Look in the data below for the line that has "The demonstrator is", then print exactly every line from there through the line that has "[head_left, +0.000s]", leaving pictures out.

::::::

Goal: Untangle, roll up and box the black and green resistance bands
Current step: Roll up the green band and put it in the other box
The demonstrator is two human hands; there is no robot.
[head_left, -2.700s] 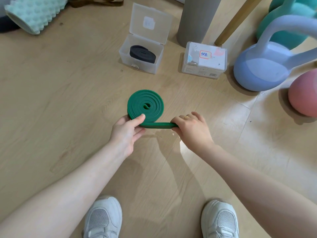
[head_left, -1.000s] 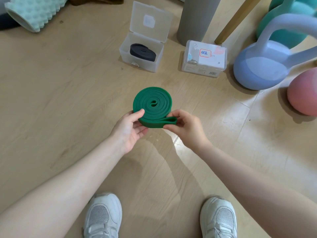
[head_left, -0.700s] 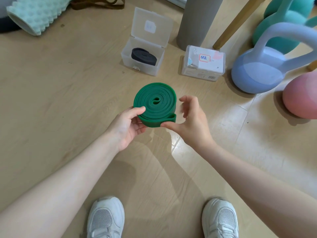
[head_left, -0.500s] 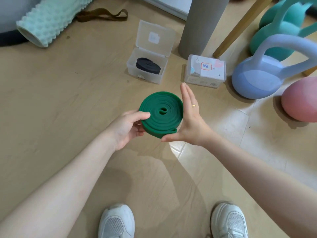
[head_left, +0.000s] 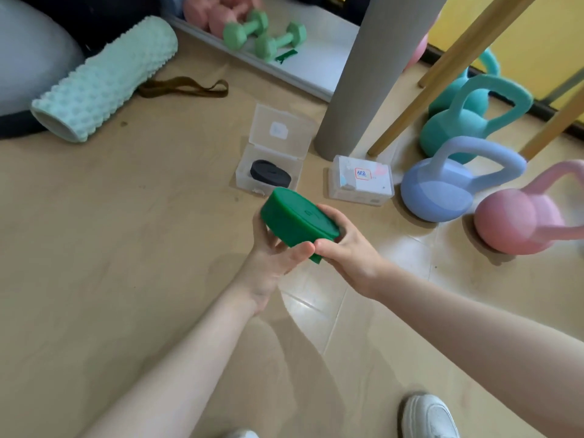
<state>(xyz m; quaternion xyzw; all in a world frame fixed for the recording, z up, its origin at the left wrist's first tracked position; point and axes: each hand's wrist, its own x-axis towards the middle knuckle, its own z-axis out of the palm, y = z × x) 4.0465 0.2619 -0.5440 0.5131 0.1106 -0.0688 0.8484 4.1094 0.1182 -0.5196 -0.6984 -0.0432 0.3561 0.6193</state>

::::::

*Answer box:*
The demonstrator is two human hands; there is no robot.
[head_left, -2.700s] 
[head_left, -1.000s] 
[head_left, -0.700s] 
[head_left, -0.500s] 
[head_left, +0.000s] 

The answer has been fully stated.